◆ Your objective: Go through the listing and set it down exactly, leaving out its pictures.

◆ Data below:
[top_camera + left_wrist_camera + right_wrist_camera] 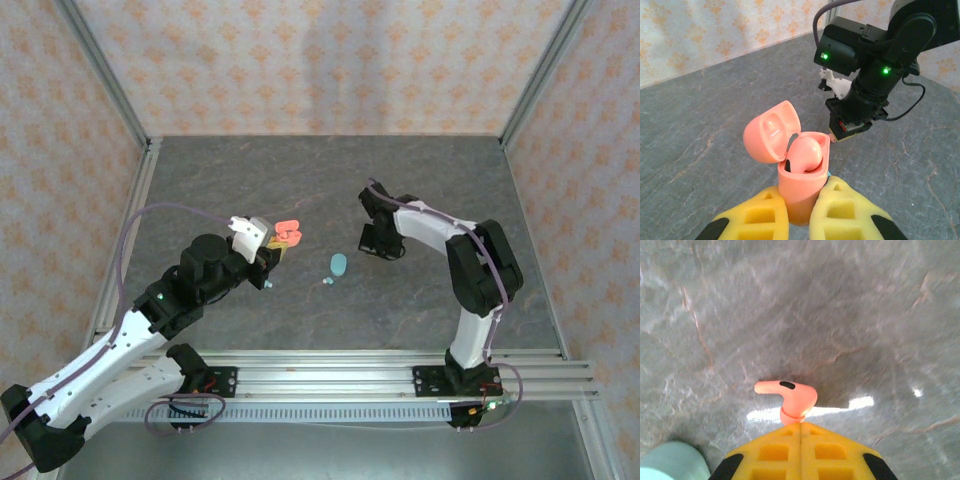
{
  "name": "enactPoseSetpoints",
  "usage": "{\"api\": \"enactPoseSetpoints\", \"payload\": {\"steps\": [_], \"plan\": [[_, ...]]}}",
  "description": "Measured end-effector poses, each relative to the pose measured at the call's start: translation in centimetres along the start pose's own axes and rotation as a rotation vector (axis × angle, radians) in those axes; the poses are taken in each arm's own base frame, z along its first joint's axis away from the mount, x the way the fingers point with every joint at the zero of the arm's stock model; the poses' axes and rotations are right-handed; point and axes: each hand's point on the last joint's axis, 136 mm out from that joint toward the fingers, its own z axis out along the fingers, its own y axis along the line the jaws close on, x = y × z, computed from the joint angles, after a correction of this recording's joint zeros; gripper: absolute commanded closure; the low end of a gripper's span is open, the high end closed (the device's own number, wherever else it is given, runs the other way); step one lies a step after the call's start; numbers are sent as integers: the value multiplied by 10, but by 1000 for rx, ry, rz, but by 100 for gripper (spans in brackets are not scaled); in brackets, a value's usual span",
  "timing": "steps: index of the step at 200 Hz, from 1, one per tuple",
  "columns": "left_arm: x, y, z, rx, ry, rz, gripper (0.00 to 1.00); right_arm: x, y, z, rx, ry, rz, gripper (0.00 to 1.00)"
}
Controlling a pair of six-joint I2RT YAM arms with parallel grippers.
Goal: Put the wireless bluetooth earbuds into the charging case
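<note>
Closest to the left wrist camera, the left gripper (799, 210) clamps its yellow pads (757, 220) on the lower body of the coral charging case (800, 187). The case is held upright with its lid (772, 131) swung open to the left, and one coral earbud (805, 152) is seated inside. Beyond it the right gripper (840, 134) hangs over the grey table (700, 125), apart from the case. On the right wrist camera, that gripper's fingers (775, 452) are pressed together on the second coral earbud (790, 396), pinched at its lower end with the stem pointing left, above the table. A teal case (670, 462) shows at the lower left corner. From overhead, the teal case lies on the table between the two grippers, with a tiny teal earbud (327, 283) just beside it.
</note>
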Motion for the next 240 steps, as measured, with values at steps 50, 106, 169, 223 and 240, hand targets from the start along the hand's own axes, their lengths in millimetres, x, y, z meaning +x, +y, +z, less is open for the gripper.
{"api": "enactPoseSetpoints", "payload": {"steps": [50, 106, 169, 223, 240], "plan": [[4, 0, 4, -1, 17, 0, 100, -20, 6, -7, 15, -43, -40, 98], [4, 0, 5, -1, 21, 1, 100, -34, 11, -20, 9, -72, -34, 83], [8, 1, 9, -2, 38, 2, 100, -1, -2, 0, -22, 1, 84, 53], [8, 1, 9, -2, 38, 5, 100, 3, 1, 8, -61, 6, 153, 50], [8, 1, 9, -2, 38, 8, 100, 1, 3, 8, -69, -2, 163, 50]]}}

◆ Your solution:
[top_camera + left_wrist_camera + right_wrist_camera] 
{
  "name": "enactPoseSetpoints",
  "usage": "{\"api\": \"enactPoseSetpoints\", \"payload\": {\"steps\": [_], \"plan\": [[_, ...]]}}",
  "description": "Measured end-effector poses, each relative to the pose measured at the call's start: translation in centimetres along the start pose's own axes and rotation as a rotation vector (axis × angle, radians) in those axes; the poses are taken in each arm's own base frame, z along its first joint's axis away from the mount, x the way the fingers point with every joint at the zero of the arm's stock model; the poses' axes and rotations are right-handed; point and axes: each hand's point on the last joint's axis, 136 mm out from that joint toward the fingers, its own z axis out along the fingers, its own y axis along the line the jaws close on, x = y × z, computed from the joint angles, after a correction of this recording's joint zeros; gripper: absolute commanded closure; the low end of a gripper's span is open, the high end closed (the device's own number, wherever else it is given, runs the other way); step one lies a step after the call's start; numbers are sent as integers: the value multiplied by 10, but by 1000 for rx, ry, rz, but by 100 for gripper (spans in brackets are not scaled); in brackets, a value's usual span",
  "timing": "steps: index of the step at 200 Hz, from 1, one per tuple",
  "columns": "left_arm: x, y, z, rx, ry, rz, gripper (0.00 to 1.00); right_arm: x, y, z, rx, ry, rz, gripper (0.00 to 1.00)"
}
Controlling a pair of six-joint I2RT YAM arms with parallel grippers.
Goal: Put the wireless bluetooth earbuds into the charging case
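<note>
Closest to the left wrist camera, the left gripper (799, 210) clamps its yellow pads (757, 220) on the lower body of the coral charging case (800, 187). The case is held upright with its lid (772, 131) swung open to the left, and one coral earbud (805, 152) is seated inside. Beyond it the right gripper (840, 134) hangs over the grey table (700, 125), apart from the case. On the right wrist camera, that gripper's fingers (775, 452) are pressed together on the second coral earbud (790, 396), pinched at its lower end with the stem pointing left, above the table. A teal case (670, 462) shows at the lower left corner. From overhead, the teal case lies on the table between the two grippers, with a tiny teal earbud (327, 283) just beside it.
</note>
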Motion for the next 240 steps, as measured, with values at steps 50, 106, 169, 223 and 240, hand targets from the start along the hand's own axes, their lengths in millimetres, x, y, z meaning +x, +y, +z, less is open for the gripper.
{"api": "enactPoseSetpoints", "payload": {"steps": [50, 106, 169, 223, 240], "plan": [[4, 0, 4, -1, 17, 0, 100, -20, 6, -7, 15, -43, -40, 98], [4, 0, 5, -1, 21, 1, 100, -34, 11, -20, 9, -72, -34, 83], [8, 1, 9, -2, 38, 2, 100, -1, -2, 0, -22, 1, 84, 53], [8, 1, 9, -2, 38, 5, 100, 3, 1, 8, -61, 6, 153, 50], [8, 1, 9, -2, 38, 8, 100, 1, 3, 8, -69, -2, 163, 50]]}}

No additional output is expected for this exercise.